__TRY IT__
Write out, word for word, every line in the data below from the one containing "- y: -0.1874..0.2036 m" to the one containing "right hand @", both of them included.

§ §

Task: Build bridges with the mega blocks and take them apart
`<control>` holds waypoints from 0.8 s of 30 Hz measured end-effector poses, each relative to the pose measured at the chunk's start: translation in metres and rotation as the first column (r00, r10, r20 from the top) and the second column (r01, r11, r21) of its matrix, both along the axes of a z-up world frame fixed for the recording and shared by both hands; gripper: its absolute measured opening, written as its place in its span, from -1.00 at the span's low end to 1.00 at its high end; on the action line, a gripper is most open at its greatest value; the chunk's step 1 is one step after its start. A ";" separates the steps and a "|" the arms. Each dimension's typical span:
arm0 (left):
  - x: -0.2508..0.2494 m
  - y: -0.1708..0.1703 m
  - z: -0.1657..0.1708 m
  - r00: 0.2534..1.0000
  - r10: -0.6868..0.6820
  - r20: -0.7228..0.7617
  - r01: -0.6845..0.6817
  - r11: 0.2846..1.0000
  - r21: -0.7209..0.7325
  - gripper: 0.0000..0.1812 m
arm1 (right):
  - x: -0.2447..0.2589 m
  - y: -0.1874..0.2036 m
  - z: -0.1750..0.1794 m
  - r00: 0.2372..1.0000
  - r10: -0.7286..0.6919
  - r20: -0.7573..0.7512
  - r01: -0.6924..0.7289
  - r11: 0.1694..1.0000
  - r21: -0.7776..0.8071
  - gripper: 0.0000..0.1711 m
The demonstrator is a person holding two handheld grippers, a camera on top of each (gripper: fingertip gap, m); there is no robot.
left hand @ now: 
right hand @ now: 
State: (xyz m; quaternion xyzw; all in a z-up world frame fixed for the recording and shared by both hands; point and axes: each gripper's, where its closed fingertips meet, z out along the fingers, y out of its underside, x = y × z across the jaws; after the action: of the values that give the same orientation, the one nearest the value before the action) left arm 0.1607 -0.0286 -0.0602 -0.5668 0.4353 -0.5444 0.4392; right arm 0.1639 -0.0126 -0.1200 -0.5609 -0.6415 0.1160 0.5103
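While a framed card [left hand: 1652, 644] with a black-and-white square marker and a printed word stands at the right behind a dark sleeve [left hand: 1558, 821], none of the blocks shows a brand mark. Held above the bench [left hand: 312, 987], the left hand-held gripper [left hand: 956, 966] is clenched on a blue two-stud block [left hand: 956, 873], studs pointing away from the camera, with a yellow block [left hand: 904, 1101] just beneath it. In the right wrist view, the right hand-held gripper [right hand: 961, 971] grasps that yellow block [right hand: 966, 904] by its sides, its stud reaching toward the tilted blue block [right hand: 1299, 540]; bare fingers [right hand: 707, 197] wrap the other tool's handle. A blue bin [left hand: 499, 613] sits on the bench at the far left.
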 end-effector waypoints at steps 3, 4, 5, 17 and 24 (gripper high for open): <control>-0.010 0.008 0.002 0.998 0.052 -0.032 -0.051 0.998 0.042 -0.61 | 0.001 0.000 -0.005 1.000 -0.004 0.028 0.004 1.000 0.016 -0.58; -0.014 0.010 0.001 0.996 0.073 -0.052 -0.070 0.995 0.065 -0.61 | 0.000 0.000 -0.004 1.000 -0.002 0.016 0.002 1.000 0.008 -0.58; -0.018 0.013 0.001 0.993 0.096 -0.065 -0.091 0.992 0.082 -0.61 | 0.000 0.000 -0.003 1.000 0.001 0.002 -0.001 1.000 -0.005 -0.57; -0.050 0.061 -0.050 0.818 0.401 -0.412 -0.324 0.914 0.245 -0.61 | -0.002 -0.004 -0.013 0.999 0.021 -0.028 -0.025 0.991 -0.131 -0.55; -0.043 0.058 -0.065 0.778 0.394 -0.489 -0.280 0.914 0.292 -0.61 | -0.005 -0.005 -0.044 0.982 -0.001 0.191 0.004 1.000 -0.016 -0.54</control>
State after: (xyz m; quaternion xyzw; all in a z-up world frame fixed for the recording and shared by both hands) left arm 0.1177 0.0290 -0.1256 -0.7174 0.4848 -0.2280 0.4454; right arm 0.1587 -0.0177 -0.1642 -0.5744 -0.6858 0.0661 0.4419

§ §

__YOUR RESPONSE__
  - y: -0.1874..0.2036 m
  - z: -0.1750..0.1794 m
  - r00: 0.2372..1.0000
  - r10: -0.7286..0.6919
  - r20: -0.7573..0.7512
  - r01: -0.6924..0.7289
  - r11: 0.1694..1.0000
  - r21: -0.7776..0.8071
  - gripper: 0.0000..0.1711 m
The demonstrator is a person holding two handheld grippers, a camera on top of each (gripper: fingertip gap, m); there is no robot.
left hand @ now: 
right hand @ now: 

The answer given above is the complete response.